“Federal RePORTER, a funded research and development grant database, contained a vast amount of information on federally funded R&D and was utilized by researchers and policymakers to uncover insights” (Linehan et al., 2022) Federal RePORTER data contains over 1 million federally funded R&D grants from science and technology federal agencies from 2000 (Linehan et al., 2022). Project information included title, funding department, funding agency, principal investigator (PI), organization, start date, and total cost. Federal RePORTER data were submitted by the individual agencies including HHS, NSF, USDA, NASA, DOD, VA, ED, and EPA.
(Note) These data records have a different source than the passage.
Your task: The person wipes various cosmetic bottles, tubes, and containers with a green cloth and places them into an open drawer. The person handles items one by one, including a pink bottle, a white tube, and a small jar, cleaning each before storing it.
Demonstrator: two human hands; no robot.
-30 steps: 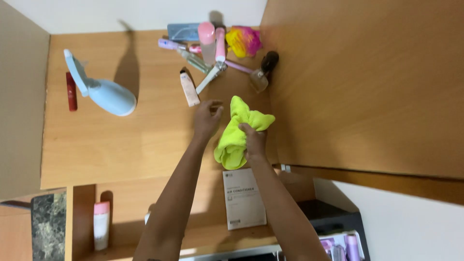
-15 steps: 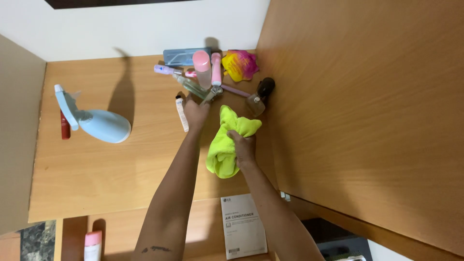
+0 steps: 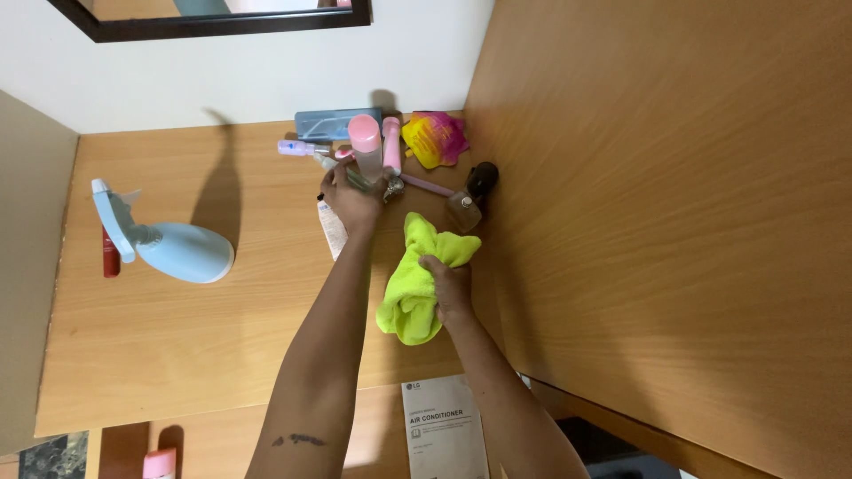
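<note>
Nearest the camera, a white booklet [image 3: 444, 430] lies on a lower wooden ledge, below the yellow cloth [image 3: 417, 284], and a pink-capped bottle [image 3: 160, 463] shows at the bottom edge, far to the left of the cloth.

The right hand [image 3: 448, 288] is closed around the yellow cloth, fingers clenched into its folds, and presses it against the wooden tabletop [image 3: 222, 337]. The cloth is bunched up, lying close to the wooden side panel [image 3: 666, 222] that stands to its right.

Up and to the left of the cloth, the left hand [image 3: 351, 200] reaches into a cluster of toiletries. Its fingers are curled around something small and slim there, but what exactly it pinches cannot be made out. A white tube [image 3: 331, 232] lies partly under that hand's wrist, just left of the cloth.

Just above the cloth sits a small glass perfume bottle [image 3: 464, 211] with a dark hairbrush [image 3: 479, 180] beside it. Farther on stand a pink-capped can [image 3: 366, 146] and a slim pink tube [image 3: 391, 142]. Beyond the cloth, near the white wall, lie a grey box [image 3: 333, 124] and a pink and yellow pouch [image 3: 433, 139].

Well to the left of the cloth, a light blue spray bottle [image 3: 164, 244] lies on its side, with a small red tube [image 3: 109, 260] touching its nozzle end.
</note>
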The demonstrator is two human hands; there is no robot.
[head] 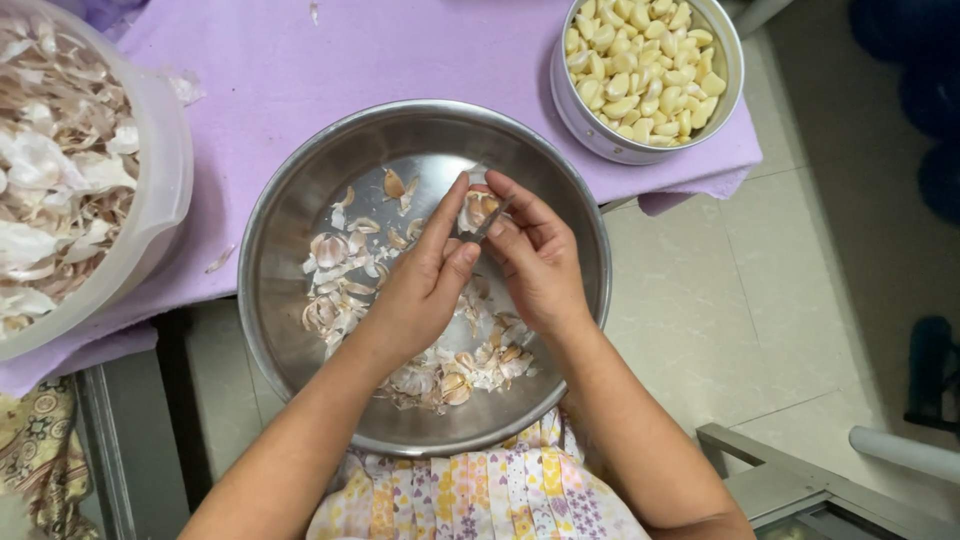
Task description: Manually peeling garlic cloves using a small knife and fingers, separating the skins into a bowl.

Federal RePORTER was retired in 2022, although archived data through fiscal year 2020 are available at https://federalreporter.nih.gov/.
Our raw dataset contained 1,262,655 projects from FYs 2008-2020. In order to prepare this data for analysis we
Removed projects that were missing an abstract (42,536 projects),
Deduplicated projects by title, abstract, and FY, and then removed the repeated project entries (71,902 projects), and
Removed abstracts that were short phrases such as “Abstract not provided”.
Doc2Vec utilizes the raw abstract text. It takes items such as common words (i.e. the, and, it) and non-alphabetic characters into account to give documents as a whole meaning. The other factorization method, TF-IDF, requires text processing to be effective.
We processed the abstract text of each project by
Removing phrases such as “description (provided by applicant)”,
Performing standard Natural Language Processing (NLP) methods, specifically tokenization, lemmatization, stop word removal, and addition of bi-grams and tri-grams, and
Discarding length one tokens and numeric tokens except those of length four (years).
Linehan K, Oh E, Thurston J, Siwe GL, Garrett M, Keller S, Shipp S, Kindlon A, Jankowski, J. Technical Report - Detecting Federally Funded Research and Development Trends Using Machine Learning and Information Retrieval Methods, Technical Report. BI-2022-1531. Proceedings of the Biocomplexity Institute. University of Virginia; 2022 May. DOI: https://doi.org/10.18130/4c3g-k017.